For the aforesaid reasons, we reject employer’s assertions on reconsideration, and reiterate our prior holding in this case. Specifically, the administrative law judge’s finding that employer was prejudiced by claimant’s failure to provide timely written notice and thus that claimant’s claim for disability benefits, based on his theory that his left knee condition is due to his work for employer, is barred by Section 12 of the Act is vacated, and the case is remanded for further consideration.

Accordingly, employer’s motion for reconsideration is denied. 20 C.F.R. §802.409.

SO ORDERED.

____________________________________

NANCY S. DOLDER, Chief

Administrative Appeals Judge

____________________________________

ROY P. SMITH

Administrative Appeals Judge

____________________________________

REGINA C. McGRANERY

Administrative Appeals Judge

ENDNOTES

1. The administrative law judge, however, found that employer is liable for all reasonable and necessary medical expenses stemming from claimant’s work-related left knee injury.

2. Under Section 12(d) as it existed prior to the 1984 Amendments, claimant’s failure to comply with Section 12(a) could be excused if: (1) claimant established that employer had knowledge of the injury or death during the filing period and that employer was not prejudiced by claimant’s failure to file timely notice, or (2) if the failure was excused. (emphasis added). 33 U.S.C. §912(d) (1982) (amended 1984). Jackson, obviously, was decided prior to the enactment of the 1984 amendments and Kulick was a case which arose under the 1928 D.C. Workmen's Compensation Act. Keener v. Washington Metropolitan Area Transit Authority, 800 F.2d 1173 (D.C. Cir. 1986), cert. denied, 480 U.S. 918 (1987); Pryor v. James McHugh Construction Co., 27 BRBS 47 (1993).

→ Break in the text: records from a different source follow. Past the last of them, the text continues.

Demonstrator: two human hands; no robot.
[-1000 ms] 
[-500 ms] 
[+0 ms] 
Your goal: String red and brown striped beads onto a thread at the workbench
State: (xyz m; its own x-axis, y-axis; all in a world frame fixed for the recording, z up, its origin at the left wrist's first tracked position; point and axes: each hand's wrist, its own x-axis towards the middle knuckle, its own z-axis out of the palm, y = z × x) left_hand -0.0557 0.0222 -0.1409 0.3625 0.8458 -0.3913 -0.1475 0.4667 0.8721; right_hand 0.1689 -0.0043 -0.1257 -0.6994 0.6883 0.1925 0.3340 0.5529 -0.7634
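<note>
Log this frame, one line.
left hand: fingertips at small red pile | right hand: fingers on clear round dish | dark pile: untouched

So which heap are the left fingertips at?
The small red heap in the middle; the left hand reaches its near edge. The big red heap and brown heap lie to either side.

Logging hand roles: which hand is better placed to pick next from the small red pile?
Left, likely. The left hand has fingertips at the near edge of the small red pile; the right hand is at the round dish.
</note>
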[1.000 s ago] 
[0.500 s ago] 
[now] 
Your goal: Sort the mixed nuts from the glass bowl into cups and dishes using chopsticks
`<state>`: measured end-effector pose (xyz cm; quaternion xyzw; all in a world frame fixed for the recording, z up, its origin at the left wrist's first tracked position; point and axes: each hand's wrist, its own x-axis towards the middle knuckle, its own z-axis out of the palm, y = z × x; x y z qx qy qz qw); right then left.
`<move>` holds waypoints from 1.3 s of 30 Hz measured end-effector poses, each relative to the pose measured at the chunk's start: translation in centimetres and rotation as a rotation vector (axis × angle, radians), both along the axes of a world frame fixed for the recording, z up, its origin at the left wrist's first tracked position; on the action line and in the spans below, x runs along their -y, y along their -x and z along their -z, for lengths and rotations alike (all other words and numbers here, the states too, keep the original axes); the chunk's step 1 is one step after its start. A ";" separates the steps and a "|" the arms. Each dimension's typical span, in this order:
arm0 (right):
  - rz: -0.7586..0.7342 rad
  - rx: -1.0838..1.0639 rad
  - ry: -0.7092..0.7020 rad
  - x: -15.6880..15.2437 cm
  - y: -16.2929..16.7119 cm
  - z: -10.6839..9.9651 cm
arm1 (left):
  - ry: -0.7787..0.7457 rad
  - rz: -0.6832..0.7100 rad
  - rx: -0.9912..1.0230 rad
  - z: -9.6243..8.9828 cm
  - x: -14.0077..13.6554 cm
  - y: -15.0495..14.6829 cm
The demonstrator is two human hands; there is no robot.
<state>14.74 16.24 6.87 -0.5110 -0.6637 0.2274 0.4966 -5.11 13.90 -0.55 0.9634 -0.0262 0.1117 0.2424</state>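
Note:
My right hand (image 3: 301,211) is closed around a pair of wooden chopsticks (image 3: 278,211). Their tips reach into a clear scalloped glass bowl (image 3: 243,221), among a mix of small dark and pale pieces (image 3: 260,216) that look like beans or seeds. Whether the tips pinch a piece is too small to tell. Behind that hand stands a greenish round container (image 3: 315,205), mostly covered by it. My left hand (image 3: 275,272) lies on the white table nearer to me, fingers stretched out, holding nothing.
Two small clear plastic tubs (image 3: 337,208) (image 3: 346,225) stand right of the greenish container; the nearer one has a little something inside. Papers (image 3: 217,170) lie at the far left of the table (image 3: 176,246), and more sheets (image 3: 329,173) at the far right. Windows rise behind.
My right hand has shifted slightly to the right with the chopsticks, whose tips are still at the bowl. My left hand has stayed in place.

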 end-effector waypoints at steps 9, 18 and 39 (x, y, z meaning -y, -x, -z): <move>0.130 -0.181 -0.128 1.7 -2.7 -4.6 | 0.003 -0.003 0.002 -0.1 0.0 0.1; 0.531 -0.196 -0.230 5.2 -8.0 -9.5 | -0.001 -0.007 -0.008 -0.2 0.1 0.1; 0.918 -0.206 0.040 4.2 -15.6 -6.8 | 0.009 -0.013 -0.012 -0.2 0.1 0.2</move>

3. Employer’s brief on reconsideration presents these cases, much like it presents its supporting facts, in terms more appropriately left for issues pertaining to Section 12(d)(1) knowledge. In this regard, employer asserts that “if knowledge could not be imputed to the employer under the facts of the Addison or Kulick matter, than (sic) knowledge certainly cannot be imputed to the employer under the facts of the present case.” Employer’s Brief at 6-7. Employer further adds that Jackson “is also illustrative” on this point. Id. at 7.